From the line that includes "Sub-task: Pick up" to the last line of the data, quote each line precisely; both boundary lines belong in the answer.

▶ _Collected data_
⁂
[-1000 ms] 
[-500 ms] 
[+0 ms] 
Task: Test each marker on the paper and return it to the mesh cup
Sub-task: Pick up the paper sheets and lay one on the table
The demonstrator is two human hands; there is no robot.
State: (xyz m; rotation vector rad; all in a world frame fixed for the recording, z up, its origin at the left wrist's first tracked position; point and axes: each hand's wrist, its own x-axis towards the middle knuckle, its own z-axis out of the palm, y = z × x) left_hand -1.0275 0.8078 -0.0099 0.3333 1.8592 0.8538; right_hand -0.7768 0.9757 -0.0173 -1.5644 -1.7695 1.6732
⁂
▶ _Task result_
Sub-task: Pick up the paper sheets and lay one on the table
The demonstrator is two human hands; there is no robot.
State: (xyz m; rotation vector rad; all in a world frame fixed for the recording, z up, its origin at the left wrist's first tracked position; point and axes: each hand's wrist, its own x-axis towards the middle knuckle, its own z-axis out of the palm, y = z × x) left_hand -1.0275 0.8078 -0.0099 0.3333 1.8592 0.8538; right_hand -0.7768 0.9757 -0.0173 -1.5644 -1.7695 1.6732

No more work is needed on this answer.